§ PROBLEM DETAILS:
Write the data out again exactly, with every picture removed.

Segment Start: RECORDED INFORMATION

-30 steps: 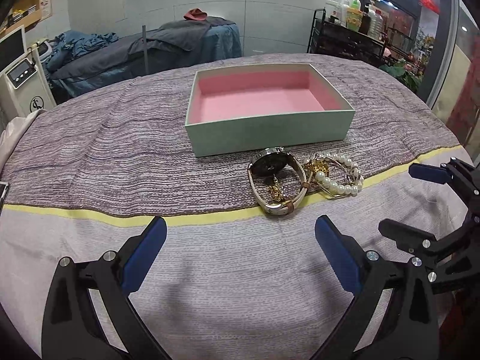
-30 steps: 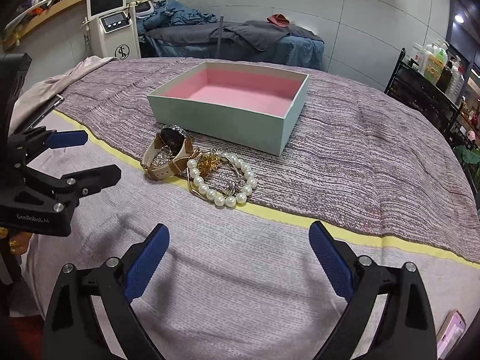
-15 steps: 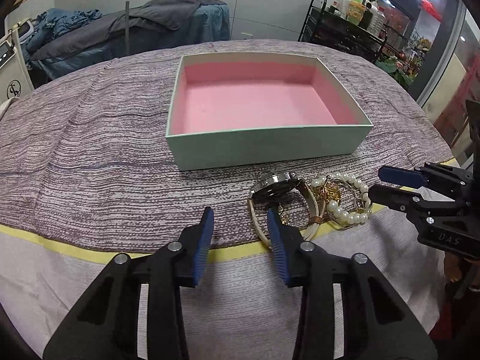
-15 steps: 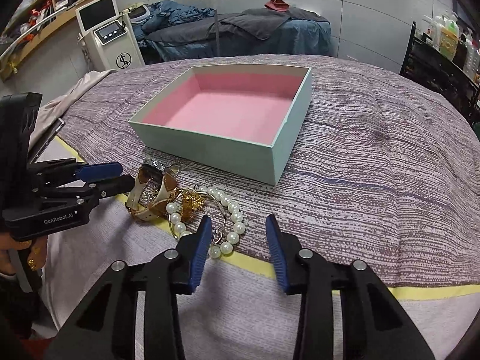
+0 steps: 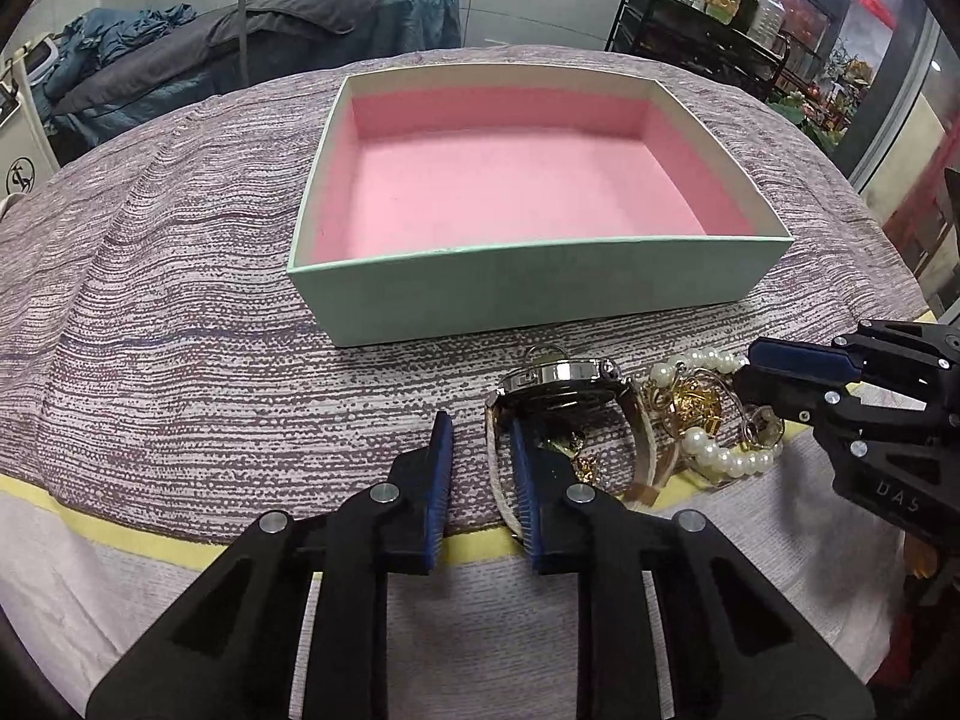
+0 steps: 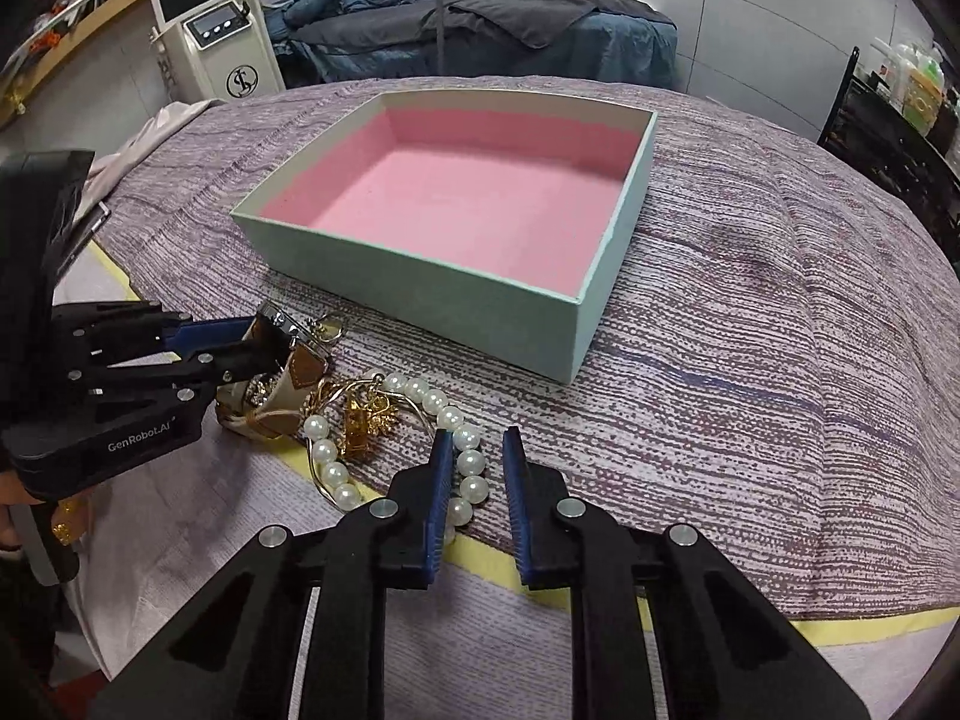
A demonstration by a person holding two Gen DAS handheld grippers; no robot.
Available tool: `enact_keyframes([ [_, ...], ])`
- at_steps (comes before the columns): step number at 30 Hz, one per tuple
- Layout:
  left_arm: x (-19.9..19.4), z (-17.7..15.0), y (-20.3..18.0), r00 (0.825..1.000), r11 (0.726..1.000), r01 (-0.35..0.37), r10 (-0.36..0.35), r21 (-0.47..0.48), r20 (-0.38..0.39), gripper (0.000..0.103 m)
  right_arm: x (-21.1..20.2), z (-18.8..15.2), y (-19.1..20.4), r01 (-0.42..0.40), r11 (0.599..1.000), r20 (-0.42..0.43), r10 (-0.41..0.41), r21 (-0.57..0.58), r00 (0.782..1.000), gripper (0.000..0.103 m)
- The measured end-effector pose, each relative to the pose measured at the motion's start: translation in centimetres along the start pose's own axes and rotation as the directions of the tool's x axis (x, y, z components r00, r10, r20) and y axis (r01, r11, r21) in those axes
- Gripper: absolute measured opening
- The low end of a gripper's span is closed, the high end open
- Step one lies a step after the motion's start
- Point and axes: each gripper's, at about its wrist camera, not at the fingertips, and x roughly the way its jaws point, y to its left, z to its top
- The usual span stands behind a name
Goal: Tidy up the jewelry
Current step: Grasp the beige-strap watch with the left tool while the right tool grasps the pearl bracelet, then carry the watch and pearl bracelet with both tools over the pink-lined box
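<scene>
A mint-green box [image 5: 528,294] with pink lining [image 6: 468,204] sits empty on the striped cloth. In front of it lie a silver watch with a beige strap [image 5: 564,387], a gold ornament [image 5: 696,402] and a pearl bracelet [image 6: 465,456]. My left gripper [image 5: 477,456] is narrowly open with the watch strap's left side between its fingers. My right gripper [image 6: 474,468] is narrowly open, straddling the right side of the pearl bracelet. Each gripper shows in the other's view: the right gripper [image 5: 774,369], the left gripper [image 6: 252,339].
The cloth has a yellow stripe [image 5: 120,540] along the near side. A treatment bed with dark covers [image 6: 510,30] and a white machine [image 6: 216,54] stand behind the table. A black shelf with bottles [image 5: 714,18] is at back right.
Both grippers moved forward and down onto the jewelry and narrowed from wide open. The left now straddles the watch strap, the right the pearl bracelet.
</scene>
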Motion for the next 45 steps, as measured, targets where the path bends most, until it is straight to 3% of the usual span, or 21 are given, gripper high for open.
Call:
enact_keyframes([
  [6,-0.1,-0.4,-0.6,1.0,0.999,-0.023,0.022,0.039,0.022,0.005,0.0,-0.4,1.2,0.073,0.997,0.024,-0.073,0.014,0.997,0.009],
  [15,-2.1,-1.6,-0.1,0.997,1.0,0.009,-0.008,-0.014,0.072,0.005,-2.6,-2.4,2.1,0.081,0.997,0.149,-0.082,0.011,0.985,0.009],
  [29,-6.8,-1.3,-0.1,0.985,0.999,0.034,-0.033,0.0,0.169,0.005,-8.0,-1.0,2.0,-0.072,0.997,0.256,0.07,-0.003,0.964,0.009],
  [40,-7.3,2.4,0.7,0.979,1.0,0.03,-0.028,-0.003,0.2,0.005,-9.8,2.9,1.4,-0.083,0.996,0.332,0.086,-0.022,0.939,0.009],
  [45,-5.8,6.4,1.5,0.98,0.999,-0.047,0.044,0.008,0.193,0.005,-8.4,6.1,0.9,-0.071,0.997,0.339,0.067,0.001,0.938,0.009],
])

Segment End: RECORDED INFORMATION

§ YOUR RESPONSE:
-30 steps: 
-30 steps: 
-15 steps: 
-15 steps: 
+0 steps: 
+0 steps: 
A demonstration by a person holding two Gen DAS handheld grippers; no robot.
Available tool: `enact_keyframes([ [_, ...], ])`
- at_steps (comes before the columns): step number at 30 Hz, one per tuple
- Layout:
  left_arm: x (-19.9..19.4), z (-17.7..15.0), y (-20.3..18.0), r00 (0.825..1.000), r11 (0.726..1.000), r01 (-0.35..0.37), r10 (-0.36..0.35), r21 (-0.47..0.48), r20 (-0.38..0.39), gripper (0.000..0.103 m)
  right_arm: x (-21.1..20.2), z (-18.8..15.2), y (-19.1..20.4), r01 (-0.42..0.40), r11 (0.599..1.000), r20 (-0.42..0.43), r10 (-0.41..0.41), r21 (-0.57..0.58), r00 (0.782..1.000), gripper (0.000..0.103 m)
- The measured end-effector pose, each relative to the pose measured at the motion's start: translation in centimetres along the start pose's own axes and rotation as the directions of the tool's x axis (x, y, z components r00, r10, r20) and y axis (r01, r11, r21) in those axes
- Gripper: absolute measured opening
- The low end of a gripper's span is closed, the high end open
- Step one lies a step after the motion's start
- Point and axes: each gripper's, at about its wrist camera, not at the fingertips, and x roughly the way its jaws point, y to its left, z to its top
- The usual span stands behind a name
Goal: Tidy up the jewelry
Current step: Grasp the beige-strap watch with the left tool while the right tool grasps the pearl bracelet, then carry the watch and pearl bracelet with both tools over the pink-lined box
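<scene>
A mint-green box [image 5: 528,294] with pink lining [image 6: 468,204] sits empty on the striped cloth. In front of it lie a silver watch with a beige strap [image 5: 564,387], a gold ornament [image 5: 696,402] and a pearl bracelet [image 6: 465,456]. My left gripper [image 5: 477,456] is narrowly open with the watch strap's left side between its fingers. My right gripper [image 6: 474,468] is narrowly open, straddling the right side of the pearl bracelet. Each gripper shows in the other's view: the right gripper [image 5: 774,369], the left gripper [image 6: 252,339].
The cloth has a yellow stripe [image 5: 120,540] along the near side. A treatment bed with dark covers [image 6: 510,30] and a white machine [image 6: 216,54] stand behind the table. A black shelf with bottles [image 5: 714,18] is at back right.
Both grippers moved forward and down onto the jewelry and narrowed from wide open. The left now straddles the watch strap, the right the pearl bracelet.
</scene>
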Motion for the next 45 steps, as measured, targets where the path bends most, until it is straight to 3% of the usual span, or 21 are given, gripper high for open.
Call:
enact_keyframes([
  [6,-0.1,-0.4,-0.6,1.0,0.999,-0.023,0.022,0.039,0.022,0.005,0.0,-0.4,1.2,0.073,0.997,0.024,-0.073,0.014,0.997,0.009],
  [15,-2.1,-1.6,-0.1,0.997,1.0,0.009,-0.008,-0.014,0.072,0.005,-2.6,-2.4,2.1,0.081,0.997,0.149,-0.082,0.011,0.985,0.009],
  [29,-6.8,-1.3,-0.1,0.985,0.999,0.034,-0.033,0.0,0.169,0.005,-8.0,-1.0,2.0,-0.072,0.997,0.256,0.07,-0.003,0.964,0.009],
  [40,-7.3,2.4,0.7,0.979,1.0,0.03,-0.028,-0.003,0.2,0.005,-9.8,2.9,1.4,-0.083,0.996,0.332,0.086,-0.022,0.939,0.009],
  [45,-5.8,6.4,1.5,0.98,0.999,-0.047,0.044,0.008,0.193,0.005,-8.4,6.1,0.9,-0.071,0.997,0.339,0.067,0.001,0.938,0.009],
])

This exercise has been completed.